[Collected data entries]
== Segment start ==
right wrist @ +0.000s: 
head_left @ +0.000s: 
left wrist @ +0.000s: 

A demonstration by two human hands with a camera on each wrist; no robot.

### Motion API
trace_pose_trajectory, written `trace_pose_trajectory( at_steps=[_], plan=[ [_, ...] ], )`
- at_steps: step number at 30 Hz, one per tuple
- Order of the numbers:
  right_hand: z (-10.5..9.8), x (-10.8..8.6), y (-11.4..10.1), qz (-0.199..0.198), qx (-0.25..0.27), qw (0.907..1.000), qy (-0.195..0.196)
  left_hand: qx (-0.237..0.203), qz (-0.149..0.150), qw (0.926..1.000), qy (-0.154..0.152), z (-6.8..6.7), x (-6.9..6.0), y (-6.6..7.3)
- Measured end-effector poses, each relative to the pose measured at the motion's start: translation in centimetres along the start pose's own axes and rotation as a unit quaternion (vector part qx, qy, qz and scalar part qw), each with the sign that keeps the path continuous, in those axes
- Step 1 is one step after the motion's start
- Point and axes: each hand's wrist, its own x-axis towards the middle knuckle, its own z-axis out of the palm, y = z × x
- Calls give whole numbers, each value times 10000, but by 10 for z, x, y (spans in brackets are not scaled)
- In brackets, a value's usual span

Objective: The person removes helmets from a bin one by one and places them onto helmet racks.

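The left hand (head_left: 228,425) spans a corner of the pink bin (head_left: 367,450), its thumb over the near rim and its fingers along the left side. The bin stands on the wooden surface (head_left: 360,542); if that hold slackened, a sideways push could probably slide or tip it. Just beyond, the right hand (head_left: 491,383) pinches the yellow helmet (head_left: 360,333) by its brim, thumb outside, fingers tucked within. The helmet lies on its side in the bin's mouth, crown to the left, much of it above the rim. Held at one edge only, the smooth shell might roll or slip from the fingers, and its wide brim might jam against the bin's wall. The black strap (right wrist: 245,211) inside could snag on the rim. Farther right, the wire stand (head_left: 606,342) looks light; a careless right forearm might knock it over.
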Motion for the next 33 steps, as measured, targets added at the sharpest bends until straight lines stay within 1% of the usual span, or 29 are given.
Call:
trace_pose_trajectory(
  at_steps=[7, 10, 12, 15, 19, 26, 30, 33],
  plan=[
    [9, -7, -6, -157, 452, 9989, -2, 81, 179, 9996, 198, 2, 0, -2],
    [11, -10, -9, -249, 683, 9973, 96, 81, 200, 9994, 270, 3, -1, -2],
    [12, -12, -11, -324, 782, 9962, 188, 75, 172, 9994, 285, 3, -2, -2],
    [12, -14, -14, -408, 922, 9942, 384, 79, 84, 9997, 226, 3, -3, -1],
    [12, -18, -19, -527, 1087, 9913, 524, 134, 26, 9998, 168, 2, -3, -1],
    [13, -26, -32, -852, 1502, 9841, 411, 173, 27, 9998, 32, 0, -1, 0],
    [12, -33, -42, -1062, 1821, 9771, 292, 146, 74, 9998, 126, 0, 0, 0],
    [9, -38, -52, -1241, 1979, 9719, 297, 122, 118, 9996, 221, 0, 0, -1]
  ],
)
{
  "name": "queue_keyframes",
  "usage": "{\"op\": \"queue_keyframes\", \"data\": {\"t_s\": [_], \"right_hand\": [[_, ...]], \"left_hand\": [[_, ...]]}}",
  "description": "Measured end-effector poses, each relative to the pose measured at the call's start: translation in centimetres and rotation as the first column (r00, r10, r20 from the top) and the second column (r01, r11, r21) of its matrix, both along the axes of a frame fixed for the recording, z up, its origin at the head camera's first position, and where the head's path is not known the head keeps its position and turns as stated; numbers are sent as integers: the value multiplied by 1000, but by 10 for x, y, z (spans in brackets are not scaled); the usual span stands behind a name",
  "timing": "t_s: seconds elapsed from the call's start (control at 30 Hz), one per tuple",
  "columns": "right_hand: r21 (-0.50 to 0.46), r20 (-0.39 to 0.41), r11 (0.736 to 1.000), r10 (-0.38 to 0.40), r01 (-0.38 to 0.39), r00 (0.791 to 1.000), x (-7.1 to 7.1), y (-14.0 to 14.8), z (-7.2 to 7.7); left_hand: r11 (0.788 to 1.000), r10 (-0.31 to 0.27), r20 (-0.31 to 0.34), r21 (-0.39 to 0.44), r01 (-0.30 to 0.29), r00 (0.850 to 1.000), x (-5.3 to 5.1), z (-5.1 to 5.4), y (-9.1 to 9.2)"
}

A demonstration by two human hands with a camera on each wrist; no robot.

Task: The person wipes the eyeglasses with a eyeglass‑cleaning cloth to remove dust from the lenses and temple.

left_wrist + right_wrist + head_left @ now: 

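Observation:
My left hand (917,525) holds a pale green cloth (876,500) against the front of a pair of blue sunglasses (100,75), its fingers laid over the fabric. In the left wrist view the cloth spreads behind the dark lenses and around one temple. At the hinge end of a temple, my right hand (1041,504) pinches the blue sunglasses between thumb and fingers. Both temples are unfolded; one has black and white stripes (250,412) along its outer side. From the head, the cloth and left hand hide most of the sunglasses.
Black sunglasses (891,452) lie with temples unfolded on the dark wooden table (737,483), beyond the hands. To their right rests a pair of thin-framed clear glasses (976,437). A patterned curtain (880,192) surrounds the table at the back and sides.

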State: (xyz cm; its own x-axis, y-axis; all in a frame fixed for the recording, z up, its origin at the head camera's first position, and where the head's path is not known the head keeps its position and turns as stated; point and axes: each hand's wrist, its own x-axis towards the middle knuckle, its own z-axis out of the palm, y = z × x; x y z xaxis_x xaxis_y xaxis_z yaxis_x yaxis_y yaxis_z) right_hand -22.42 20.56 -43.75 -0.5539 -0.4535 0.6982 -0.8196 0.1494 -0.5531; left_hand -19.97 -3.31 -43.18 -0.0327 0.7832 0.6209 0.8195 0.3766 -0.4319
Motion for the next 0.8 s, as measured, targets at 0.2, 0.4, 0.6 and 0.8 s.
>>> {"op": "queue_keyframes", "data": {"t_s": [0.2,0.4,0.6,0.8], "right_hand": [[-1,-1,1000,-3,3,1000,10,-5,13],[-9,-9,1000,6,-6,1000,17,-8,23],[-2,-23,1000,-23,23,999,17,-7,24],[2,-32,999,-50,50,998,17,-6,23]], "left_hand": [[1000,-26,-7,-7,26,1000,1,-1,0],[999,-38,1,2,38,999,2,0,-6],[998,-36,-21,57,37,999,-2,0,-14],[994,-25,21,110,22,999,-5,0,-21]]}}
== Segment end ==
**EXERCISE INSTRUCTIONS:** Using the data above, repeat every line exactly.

**TASK RESULT:**
right wrist @ +0.000s: 
head_left @ +0.000s: 
left wrist @ +0.000s: 

A demonstration by two human hands with a camera on each wrist; no robot.

### Motion API
trace_pose_trajectory, written `trace_pose_trajectory( at_steps=[_], plan=[ [_, ...] ], )`
- at_steps: step number at 30 Hz, one per tuple
- Order of the numbers:
  right_hand: z (-10.5..9.8), x (-10.8..8.6), y (-11.4..10.1), qz (-0.199..0.198), qx (-0.25..0.27), qw (0.907..1.000), qy (-0.195..0.196)
  left_hand: qx (-0.237..0.203), qz (-0.149..0.150), qw (0.926..1.000), qy (-0.154..0.152), z (-6.8..6.7), x (-6.9..6.0), y (-6.6..7.3)
- Measured end-effector poses, each relative to the pose measured at the motion's start: translation in centimetres along the start pose's own axes and rotation as a unit quaternion (vector part qx, qy, qz and scalar part qw), each with the sign that keeps the path continuous, in those axes
- Step 1 is one step after the motion's start
- Point and axes: each hand's wrist, its own x-axis towards the middle knuckle, its own z-axis out of the palm, y = z × x
- Calls give whole numbers, each value times 10000, but by 10 for z, x, y (spans in brackets are not scaled)
- In brackets, a value's usual span

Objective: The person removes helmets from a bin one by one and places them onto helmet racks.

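The left hand (head_left: 228,425) spans a corner of the pink bin (head_left: 367,450), its thumb over the near rim and its fingers along the left side. The bin stands on the wooden surface (head_left: 360,542); if that hold slackened, a sideways push could probably slide or tip it. Just beyond, the right hand (head_left: 491,383) pinches the yellow helmet (head_left: 360,333) by its brim, thumb outside, fingers tucked within. The helmet lies on its side in the bin's mouth, crown to the left, much of it above the rim. Held at one edge only, the smooth shell might roll or slip from the fingers, and its wide brim might jam against the bin's wall. The black strap (right wrist: 245,211) inside could snag on the rim. Farther right, the wire stand (head_left: 606,342) looks light; a careless right forearm might knock it over.
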Motion for the next 33 steps, as measured, targets added at the sharpest bends until straight lines stay within 1% of the usual span, or 29 are given.
Call:
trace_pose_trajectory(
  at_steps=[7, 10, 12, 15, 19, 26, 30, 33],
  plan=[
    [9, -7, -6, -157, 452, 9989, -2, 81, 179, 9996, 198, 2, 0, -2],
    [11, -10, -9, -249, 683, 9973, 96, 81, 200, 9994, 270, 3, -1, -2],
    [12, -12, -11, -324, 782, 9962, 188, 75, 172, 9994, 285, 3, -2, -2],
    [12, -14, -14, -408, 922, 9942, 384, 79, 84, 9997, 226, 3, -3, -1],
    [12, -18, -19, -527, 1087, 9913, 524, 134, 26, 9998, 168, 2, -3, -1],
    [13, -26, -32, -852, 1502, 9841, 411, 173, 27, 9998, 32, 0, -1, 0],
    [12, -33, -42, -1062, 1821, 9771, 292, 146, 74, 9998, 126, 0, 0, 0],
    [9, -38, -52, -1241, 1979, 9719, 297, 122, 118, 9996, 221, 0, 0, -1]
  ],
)
{
  "name": "queue_keyframes",
  "usage": "{\"op\": \"queue_keyframes\", \"data\": {\"t_s\": [_], \"right_hand\": [[_, ...]], \"left_hand\": [[_, ...]]}}",
  "description": "Measured end-effector poses, each relative to the pose measured at the call's start: translation in centimetres and rotation as the first column (r00, r10, r20 from the top) and the second column (r01, r11, r21) of its matrix, both along the axes of a frame fixed for the recording, z up, its origin at the head camera's first position, and where the head's path is not known the head keeps its position and turns as stated; numbers are sent as integers: the value multiplied by 1000, but by 10 for x, y, z (spans in brackets are not scaled); the usual span stands behind a name",
  "timing": "t_s: seconds elapsed from the call's start (control at 30 Hz), one per tuple",
  "columns": "right_hand: r21 (-0.50 to 0.46), r20 (-0.39 to 0.41), r11 (0.736 to 1.000), r10 (-0.38 to 0.40), r01 (-0.38 to 0.39), r00 (0.791 to 1.000), x (-7.1 to 7.1), y (-14.0 to 14.8), z (-7.2 to 7.7); left_hand: r11 (0.788 to 1.000), r10 (-0.31 to 0.27), r20 (-0.31 to 0.34), r21 (-0.39 to 0.44), r01 (-0.30 to 0.29), r00 (0.850 to 1.000), x (-5.3 to 5.1), z (-5.1 to 5.4), y (-9.1 to 9.2)"
}

A demonstration by two human hands with a camera on each wrist; no robot.

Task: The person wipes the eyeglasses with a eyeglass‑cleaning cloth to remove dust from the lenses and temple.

left_wrist + right_wrist + head_left @ now: 

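Observation:
My left hand (917,525) holds a pale green cloth (876,500) against the front of a pair of blue sunglasses (100,75), its fingers laid over the fabric. In the left wrist view the cloth spreads behind the dark lenses and around one temple. At the hinge end of a temple, my right hand (1041,504) pinches the blue sunglasses between thumb and fingers. Both temples are unfolded; one has black and white stripes (250,412) along its outer side. From the head, the cloth and left hand hide most of the sunglasses.
Black sunglasses (891,452) lie with temples unfolded on the dark wooden table (737,483), beyond the hands. To their right rests a pair of thin-framed clear glasses (976,437). A patterned curtain (880,192) surrounds the table at the back and sides.
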
State: (xyz cm; its own x-axis, y-axis; all in a frame fixed for the recording, z up, its origin at the head camera's first position, and where the head's path is not known the head keeps its position and turns as stated; point and axes: each hand's wrist, its own x-axis towards the middle knuckle, its own z-axis out of the palm, y = z × x; x y z xaxis_x xaxis_y xaxis_z yaxis_x yaxis_y yaxis_z) right_hand -22.42 20.56 -43.75 -0.5539 -0.4535 0.6982 -0.8196 0.1494 -0.5531; left_hand -19.97 -3.31 -43.18 -0.0327 0.7832 0.6209 0.8195 0.3766 -0.4319
Motion for the next 0.8 s, as measured, targets at 0.2, 0.4, 0.6 and 0.8 s.
>>> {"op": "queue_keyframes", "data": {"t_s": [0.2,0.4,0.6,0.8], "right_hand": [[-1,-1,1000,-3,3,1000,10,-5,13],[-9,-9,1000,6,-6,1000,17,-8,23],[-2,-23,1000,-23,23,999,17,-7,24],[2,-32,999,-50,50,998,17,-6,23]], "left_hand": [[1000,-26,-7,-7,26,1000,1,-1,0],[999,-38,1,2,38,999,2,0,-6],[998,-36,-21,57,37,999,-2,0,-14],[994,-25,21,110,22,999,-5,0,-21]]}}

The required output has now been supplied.